Le forfait jours est encadré par les dispositions du Code du travail, notamment :

- L’article L. 3121-54 distingue le forfait en jours (annuel) du forfait en heures.

- L’article L. 3121-58 limite son bénéfice à deux catégories de salariés :

  1. Les cadres autonomes dans l’organisation de leur emploi du temps.

  2. Les salariés dont la durée du travail ne peut être prédéterminée, sous réserve d’une autonomie réelle.

- L’article L. 3121-64 impose que l’accord collectif définisse :

  - Les catégories de salariés concernées.

  - La période de référence (année civile ou 12 mois consécutifs).

  - Le nombre maximal de jours (218 jours/an).

  - Les modalités de prise en compte des absences et les caractéristiques principales de la convention.

- L’article L. 3121-65 complète ces exigences en imposant :

  - Un document de contrôle des journées travaillées.

  - Une compatibilité de la charge de travail avec les temps de repos (11h quotidiennes, 35h hebdomadaires).

  - Un entretien annuel sur la charge de travail, l’articulation vie professionnelle/personnelle et la rémunération.

En cas de manquement, la convention est nulle, et le salarié peut saisir le conseil de prud’hommes pour obtenir le paiement des heures travaillées au-delà de la durée légale

- L’article L. 3121-62 exclut l’application des durées maximales quotidiennes et hebdomadaires pour les salariés en forfait jours.

- L’article L. 3121-57 garantit une rémunération minimale au moins égale à celle applicable pour le nombre d’heures correspondant au forfait, majorée le cas échéant.

La jurisprudence récente renforce ces exigences :

- La Cour de cassation, arrêt du 06-05-2025, n° 23-21.8328 rappelle que le droit à la santé et au repos est une exigence constitutionnelle, imposant des durées de travail raisonnables.

- La Cour de cassation, arrêt du 17-12-2014, n° 13-23.2307 souligne que l’accord collectif doit garantir le respect des durées maximales de travail et des repos, sous peine de nullité.

 

L’arrêt

Toute convention de forfait en jours doit être prévue par un accord collectif dont les stipulations assurent la garantie du respect de durées raisonnables de travail ainsi que des repos, journaliers et hebdomadaires.
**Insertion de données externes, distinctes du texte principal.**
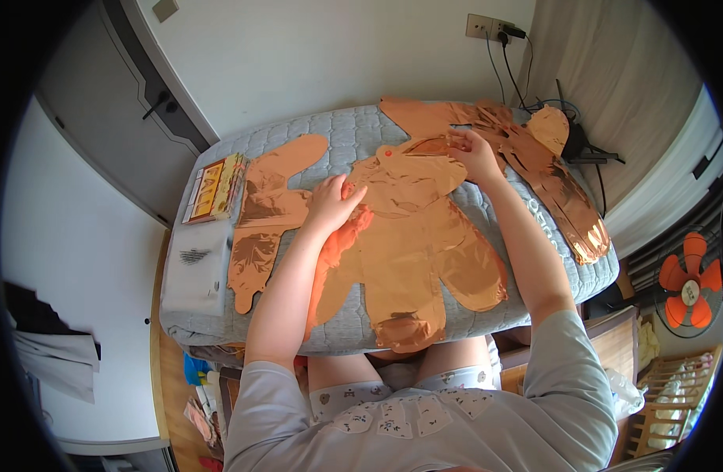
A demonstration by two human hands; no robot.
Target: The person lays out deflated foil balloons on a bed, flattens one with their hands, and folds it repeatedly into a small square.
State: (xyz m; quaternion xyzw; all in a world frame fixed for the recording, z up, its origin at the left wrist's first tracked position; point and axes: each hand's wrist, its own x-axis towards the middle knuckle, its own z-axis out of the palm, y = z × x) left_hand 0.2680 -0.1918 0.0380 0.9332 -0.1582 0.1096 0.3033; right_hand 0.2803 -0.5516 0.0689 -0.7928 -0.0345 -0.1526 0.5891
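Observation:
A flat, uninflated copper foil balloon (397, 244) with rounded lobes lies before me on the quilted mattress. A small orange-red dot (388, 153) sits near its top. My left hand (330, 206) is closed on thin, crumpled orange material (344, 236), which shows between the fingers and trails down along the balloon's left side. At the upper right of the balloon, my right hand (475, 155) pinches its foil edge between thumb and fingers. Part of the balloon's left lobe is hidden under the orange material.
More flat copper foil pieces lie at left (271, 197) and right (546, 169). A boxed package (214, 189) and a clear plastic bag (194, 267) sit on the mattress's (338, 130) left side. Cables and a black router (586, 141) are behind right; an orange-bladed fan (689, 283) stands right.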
Lorsqu'il résulte des dispositions de l'accord collectif que l'employeur doit, notamment, respecter le droit aux repos journalier et hebdomadaire, veiller au risque de surcharge de travail du salarié, et y remédier, de sorte que le contrôle de la durée raisonnable de travail soit assuré, qu'elles assurent une bonne répartition, dans le temps, du travail de l'intéressé, et répondent ainsi aux exigences relatives au droit à la santé et au repos, la convention de forfait en jours est valable.